Source : http://ifpo.hypotheses.org/4348

Composé de deux villes principales, la cité d’Antioche, qui abritait le patriarcat d’Orient, et le port d’Alexandrette, cette entité territoriale née par décision des autorités mandataires françaises sur les décombres de l’Empire ottoman, a été cédée par la France à la Turquie en 1939, malgré les aspirations de la Syrie, à laquelle il appartenait depuis la fin de la Première Guerre mondiale. Il porte aujourd’hui le nom turc d’Hatay. Dans quelles circonstances s’est fait le rattachement contesté de cette province à la Turquie ?

Un territoire composite et stratégique

Le sandjak d’Alexandrette était un territoire composite, qui n’était pas unifié sur le plan géographique ni sur le plan ethnographique dans l’Empire ottoman. Son unification commença à partir de 1867, lorsque l’armée ottomane fut envoyée pour pacifier et sédentariser les tribus turkmènes qui se trouvaient dans la région. Furent alors fondées plusieurs villes, chefs-lieux de caza (sous-division administrative du sandjak) destinées à regrouper les tribus sédentarisées de la plaine de l’Amouk. Des tribus arabes furent forcées d’aller s’installer dans la région d’Antioche. La population qui habitait ce territoire était composite : les chefs de tribus turkmènes se muèrent progressivement en grands propriétaires terriens, employant sur leurs domaines une main d’œuvre composée de paysans alaouites. Les chefs de tribus jouissaient dans l’Empire ottoman de la fin du XIXe siècle d’une certaine liberté d’action à l’égard du sultan. Outre les tribus de race turque et arabe, des minorités importantes cohabitaient dans cet espace au début du XXe siècle. La minorité tcherkesse, composée d’environ 1000 personnes, disposait de terrains dans les environs de Reyhanié, et était surtout spécialisée dans l’agriculture et l’élevage. Sous le mandat, ils entretenaient de bonnes relations avec l’administration mandataire et s’engageaient souvent dans la gendarmerie mobile, avec laquelle ils participaient à la répression des bandes armées. Les Arméniens enfin, dont une partie avait participé à l’occupation du sandjak à la fin de la Première Guerre mondiale, et dont les rangs s’étaient vus grossis des Arméniens émigrés de Cilicie après sa cession en 1921. Leur installation à Antioche avait été encouragée par certaines autorités religieuses, désireuses de créer un noyau catholique dans le sandjak.

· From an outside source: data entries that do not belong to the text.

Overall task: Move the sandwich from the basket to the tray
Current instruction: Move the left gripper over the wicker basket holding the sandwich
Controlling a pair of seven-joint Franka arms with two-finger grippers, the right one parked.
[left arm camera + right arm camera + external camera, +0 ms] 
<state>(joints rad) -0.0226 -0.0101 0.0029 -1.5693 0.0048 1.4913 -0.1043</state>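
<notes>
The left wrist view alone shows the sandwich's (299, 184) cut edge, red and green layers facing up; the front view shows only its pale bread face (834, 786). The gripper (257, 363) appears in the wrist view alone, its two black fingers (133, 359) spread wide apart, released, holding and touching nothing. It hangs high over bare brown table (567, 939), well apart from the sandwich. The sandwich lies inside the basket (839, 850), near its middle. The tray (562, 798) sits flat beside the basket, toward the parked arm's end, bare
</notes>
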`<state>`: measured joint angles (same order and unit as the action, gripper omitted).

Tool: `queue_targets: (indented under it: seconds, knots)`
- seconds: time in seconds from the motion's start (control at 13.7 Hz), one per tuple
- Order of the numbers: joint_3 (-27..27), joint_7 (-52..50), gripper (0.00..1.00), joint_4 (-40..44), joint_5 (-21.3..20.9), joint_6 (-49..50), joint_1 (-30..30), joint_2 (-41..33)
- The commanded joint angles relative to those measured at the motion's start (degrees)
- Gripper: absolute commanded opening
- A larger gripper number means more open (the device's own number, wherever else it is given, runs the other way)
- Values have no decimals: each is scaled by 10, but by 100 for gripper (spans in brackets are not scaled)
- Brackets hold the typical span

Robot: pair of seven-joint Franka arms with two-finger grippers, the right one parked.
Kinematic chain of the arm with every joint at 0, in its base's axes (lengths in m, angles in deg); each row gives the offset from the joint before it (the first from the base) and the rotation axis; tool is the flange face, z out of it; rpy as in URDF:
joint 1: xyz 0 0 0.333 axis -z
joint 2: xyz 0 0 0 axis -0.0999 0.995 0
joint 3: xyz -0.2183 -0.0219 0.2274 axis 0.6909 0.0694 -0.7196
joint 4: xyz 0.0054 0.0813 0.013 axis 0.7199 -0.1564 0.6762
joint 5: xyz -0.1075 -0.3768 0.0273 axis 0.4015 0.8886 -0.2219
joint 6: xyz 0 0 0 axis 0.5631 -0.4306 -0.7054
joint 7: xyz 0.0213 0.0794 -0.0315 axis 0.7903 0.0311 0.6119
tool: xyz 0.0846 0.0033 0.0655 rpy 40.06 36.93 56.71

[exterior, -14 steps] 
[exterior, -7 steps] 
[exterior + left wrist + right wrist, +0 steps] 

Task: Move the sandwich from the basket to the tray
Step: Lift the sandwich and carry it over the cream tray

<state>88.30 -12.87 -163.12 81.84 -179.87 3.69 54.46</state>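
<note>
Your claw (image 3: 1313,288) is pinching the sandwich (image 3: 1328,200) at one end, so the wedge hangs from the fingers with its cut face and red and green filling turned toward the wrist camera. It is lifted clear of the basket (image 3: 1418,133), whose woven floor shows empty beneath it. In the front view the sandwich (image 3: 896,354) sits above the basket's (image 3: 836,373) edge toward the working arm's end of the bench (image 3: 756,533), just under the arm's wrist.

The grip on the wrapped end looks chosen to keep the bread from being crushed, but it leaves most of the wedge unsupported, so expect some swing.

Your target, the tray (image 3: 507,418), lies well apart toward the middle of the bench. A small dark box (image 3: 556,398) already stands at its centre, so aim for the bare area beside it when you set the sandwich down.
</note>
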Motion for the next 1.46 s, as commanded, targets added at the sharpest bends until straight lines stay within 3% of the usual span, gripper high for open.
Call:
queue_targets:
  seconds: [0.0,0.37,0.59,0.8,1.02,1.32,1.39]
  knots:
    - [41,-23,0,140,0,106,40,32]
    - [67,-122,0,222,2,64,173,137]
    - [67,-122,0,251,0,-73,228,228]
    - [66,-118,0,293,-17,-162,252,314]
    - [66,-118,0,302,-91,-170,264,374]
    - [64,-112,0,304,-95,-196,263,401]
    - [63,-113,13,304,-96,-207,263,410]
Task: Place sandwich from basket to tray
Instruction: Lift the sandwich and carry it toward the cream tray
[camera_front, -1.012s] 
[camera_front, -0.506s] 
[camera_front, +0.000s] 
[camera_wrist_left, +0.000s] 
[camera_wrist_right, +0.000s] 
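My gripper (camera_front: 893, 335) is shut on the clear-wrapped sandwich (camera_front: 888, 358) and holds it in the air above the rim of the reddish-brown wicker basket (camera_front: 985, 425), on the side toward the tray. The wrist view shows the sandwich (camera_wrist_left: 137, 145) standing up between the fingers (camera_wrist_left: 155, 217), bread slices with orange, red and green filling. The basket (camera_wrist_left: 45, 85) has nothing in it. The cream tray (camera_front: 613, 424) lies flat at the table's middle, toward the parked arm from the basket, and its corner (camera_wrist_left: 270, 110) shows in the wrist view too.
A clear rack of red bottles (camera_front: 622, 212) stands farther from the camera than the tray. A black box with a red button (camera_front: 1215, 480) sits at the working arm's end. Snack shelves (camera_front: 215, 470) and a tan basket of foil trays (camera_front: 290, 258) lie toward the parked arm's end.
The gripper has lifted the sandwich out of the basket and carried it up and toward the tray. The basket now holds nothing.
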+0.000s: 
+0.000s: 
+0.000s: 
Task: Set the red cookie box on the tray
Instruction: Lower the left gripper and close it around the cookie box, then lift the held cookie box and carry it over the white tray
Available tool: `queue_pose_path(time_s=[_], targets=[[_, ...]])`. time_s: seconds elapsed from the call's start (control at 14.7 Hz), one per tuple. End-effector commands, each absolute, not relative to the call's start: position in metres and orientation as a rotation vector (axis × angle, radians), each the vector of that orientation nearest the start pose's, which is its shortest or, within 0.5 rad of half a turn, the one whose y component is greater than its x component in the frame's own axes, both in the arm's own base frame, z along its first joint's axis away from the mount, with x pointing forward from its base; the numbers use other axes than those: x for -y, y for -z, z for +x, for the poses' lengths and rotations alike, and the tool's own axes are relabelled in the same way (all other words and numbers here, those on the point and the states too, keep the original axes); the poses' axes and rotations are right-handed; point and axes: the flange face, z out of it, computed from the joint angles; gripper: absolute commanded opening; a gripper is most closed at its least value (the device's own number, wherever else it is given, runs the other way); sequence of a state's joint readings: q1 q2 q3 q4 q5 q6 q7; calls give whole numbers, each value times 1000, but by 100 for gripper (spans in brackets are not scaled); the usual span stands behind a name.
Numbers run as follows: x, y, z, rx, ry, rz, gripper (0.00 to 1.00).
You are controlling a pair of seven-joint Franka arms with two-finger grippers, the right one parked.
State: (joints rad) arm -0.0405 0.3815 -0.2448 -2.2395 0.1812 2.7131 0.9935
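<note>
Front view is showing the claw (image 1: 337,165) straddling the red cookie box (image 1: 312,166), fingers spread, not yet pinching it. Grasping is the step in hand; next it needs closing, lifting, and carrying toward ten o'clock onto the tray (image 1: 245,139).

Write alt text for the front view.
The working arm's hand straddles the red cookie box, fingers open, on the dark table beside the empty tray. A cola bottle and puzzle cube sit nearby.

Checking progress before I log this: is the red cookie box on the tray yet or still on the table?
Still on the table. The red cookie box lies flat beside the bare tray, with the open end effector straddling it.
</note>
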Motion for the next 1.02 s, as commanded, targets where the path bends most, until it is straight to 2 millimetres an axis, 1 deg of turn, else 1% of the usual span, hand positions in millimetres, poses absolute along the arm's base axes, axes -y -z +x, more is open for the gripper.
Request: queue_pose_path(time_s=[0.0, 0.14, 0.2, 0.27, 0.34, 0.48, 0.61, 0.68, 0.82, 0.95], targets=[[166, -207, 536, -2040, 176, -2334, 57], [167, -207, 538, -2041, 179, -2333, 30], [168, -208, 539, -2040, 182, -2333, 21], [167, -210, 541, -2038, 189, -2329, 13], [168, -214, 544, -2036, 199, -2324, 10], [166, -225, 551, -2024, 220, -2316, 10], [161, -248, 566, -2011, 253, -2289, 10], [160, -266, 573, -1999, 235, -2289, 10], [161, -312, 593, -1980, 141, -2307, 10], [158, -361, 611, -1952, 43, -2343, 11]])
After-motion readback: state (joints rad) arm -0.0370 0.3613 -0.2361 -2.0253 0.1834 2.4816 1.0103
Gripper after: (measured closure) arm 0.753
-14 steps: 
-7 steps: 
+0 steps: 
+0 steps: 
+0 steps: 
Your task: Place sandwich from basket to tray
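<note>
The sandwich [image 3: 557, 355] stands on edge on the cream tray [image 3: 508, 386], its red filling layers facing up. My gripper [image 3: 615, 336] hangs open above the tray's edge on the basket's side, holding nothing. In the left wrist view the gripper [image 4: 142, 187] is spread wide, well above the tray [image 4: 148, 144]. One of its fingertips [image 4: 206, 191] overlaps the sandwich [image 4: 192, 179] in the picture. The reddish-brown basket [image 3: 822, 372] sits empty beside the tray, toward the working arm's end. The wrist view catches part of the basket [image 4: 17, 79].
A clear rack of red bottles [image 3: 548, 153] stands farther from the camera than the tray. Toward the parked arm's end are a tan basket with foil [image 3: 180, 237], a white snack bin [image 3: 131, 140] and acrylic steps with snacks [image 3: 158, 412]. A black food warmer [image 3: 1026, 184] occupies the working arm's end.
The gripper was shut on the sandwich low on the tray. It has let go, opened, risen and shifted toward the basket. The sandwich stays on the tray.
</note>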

A la fin de la Première Guerre mondiale, la province d’Alexandrette présentait un intérêt stratégique certain : elle était traditionnellement considérée comme une voie de passage entre la Turquie et la péninsule arabique, et était devenue un carrefour majeur de communication, notamment depuis la construction du Bagdadbahn. Alexandrette se trouvait, précisément, au départ de plusieurs voies ferrées importantes : la voie qui, par Adana, desservait l’Anatolie, et qui pouvait servir à projeter une force militaire turco-allemande dans le monde arabe, ou au contraire pour une force arabo-britannique d’accéder à Constantinople ; la voie qui, par Alep et Mossoul, rejoignait Bagdad et Bassorah ; celle qui par Homs, Damas et Jérusalem, permettait de rallier le canal de Suez et l’Afrique. Les années qui précédèrent la Première Guerre mondiale virent l’affrontement entre le réseau ferré français qui passait par Damas, Hama et débouchait sur Beyrouth et Tripoli, et le réseau allemand du Bagdadbahn qui débouchait sur Alexandrette. Les Allemands projetaient de faire de ce port l’un des premiers de la Méditerranée depuis qu’ils en avaient obtenu en 1903 la concession de la construction. Sur le plan économique, le port d’Alexandrette se trouvait être, au début du XXe siècle, le seul port naturel de Syrie du Nord et le second port de Syrie après Lattaquié. Même s’il commençait à se faire concurrencer par d’autres ports, son activité économique représentait presque ¼ du trafic des 4 principaux ports des pays du Levant. De nombreuses compagnies maritimes, parmi lesquelles les Messageries maritimes françaises, passaient par ce port pour relier Europe et Levant, et le commerce avec Marseille était en plein essor depuis le XIXe siècle.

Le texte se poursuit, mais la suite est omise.